WORK TO COMPLETE: Reproduce precisely the lines between the start of the data below and the line with "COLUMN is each", both included.

INPUT DATA:
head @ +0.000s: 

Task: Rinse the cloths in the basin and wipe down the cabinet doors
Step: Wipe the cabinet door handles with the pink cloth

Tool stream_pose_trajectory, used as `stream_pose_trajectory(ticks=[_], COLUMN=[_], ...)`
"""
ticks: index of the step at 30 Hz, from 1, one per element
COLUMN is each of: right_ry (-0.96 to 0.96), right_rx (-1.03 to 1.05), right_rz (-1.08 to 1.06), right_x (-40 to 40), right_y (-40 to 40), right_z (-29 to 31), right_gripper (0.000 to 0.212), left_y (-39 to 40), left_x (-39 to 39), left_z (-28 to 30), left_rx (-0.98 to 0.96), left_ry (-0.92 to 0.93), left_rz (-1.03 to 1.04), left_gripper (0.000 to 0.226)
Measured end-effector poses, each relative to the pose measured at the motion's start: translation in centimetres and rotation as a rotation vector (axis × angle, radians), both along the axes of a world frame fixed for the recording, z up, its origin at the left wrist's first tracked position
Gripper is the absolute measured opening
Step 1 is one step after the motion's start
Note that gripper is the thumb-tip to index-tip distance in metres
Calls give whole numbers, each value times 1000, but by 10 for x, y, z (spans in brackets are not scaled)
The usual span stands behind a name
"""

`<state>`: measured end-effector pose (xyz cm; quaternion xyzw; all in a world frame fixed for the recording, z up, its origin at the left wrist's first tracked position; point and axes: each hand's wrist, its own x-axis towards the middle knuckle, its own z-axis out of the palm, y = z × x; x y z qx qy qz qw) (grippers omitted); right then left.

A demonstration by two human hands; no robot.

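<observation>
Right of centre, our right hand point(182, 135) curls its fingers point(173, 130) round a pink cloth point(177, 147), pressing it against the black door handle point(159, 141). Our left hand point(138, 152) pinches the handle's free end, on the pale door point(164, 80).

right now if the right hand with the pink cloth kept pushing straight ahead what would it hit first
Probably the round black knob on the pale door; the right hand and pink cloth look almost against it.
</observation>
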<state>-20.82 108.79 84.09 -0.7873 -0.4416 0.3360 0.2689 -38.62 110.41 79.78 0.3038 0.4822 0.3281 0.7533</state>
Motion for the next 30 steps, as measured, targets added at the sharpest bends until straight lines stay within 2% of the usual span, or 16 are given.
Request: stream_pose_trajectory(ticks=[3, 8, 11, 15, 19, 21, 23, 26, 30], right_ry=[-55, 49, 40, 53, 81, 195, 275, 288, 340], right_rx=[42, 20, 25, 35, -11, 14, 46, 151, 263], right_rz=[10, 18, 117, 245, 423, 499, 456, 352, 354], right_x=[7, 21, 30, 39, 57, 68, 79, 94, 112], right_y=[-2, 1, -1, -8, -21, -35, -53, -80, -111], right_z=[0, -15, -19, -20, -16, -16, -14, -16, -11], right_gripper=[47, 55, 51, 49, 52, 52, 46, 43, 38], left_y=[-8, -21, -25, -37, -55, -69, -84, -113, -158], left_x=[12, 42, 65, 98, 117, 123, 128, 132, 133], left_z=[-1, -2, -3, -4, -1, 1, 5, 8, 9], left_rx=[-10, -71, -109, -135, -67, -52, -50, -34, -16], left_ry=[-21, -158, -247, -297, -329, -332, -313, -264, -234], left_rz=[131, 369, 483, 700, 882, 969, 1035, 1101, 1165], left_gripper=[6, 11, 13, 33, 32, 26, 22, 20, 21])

OUTPUT FOR THIS EXERCISE:
head @ +0.000s: 

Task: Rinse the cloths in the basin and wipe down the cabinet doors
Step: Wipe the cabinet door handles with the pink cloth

Tool stream_pose_trajectory, used as `stream_pose_trajectory(ticks=[_], COLUMN=[_], ...)`
"""
ticks: index of the step at 30 Hz, from 1, one per element
COLUMN is each of: right_ry (-0.96 to 0.96), right_rx (-1.03 to 1.05), right_rz (-1.08 to 1.06), right_x (-40 to 40), right_y (-40 to 40), right_z (-29 to 31), right_gripper (0.000 to 0.212), left_y (-39 to 40), left_x (-39 to 39), left_z (-28 to 30), left_rx (-0.98 to 0.96), left_ry (-0.92 to 0.93), left_rz (-1.03 to 1.04), left_gripper (0.000 to 0.226)

Nothing more remains to be added to the answer.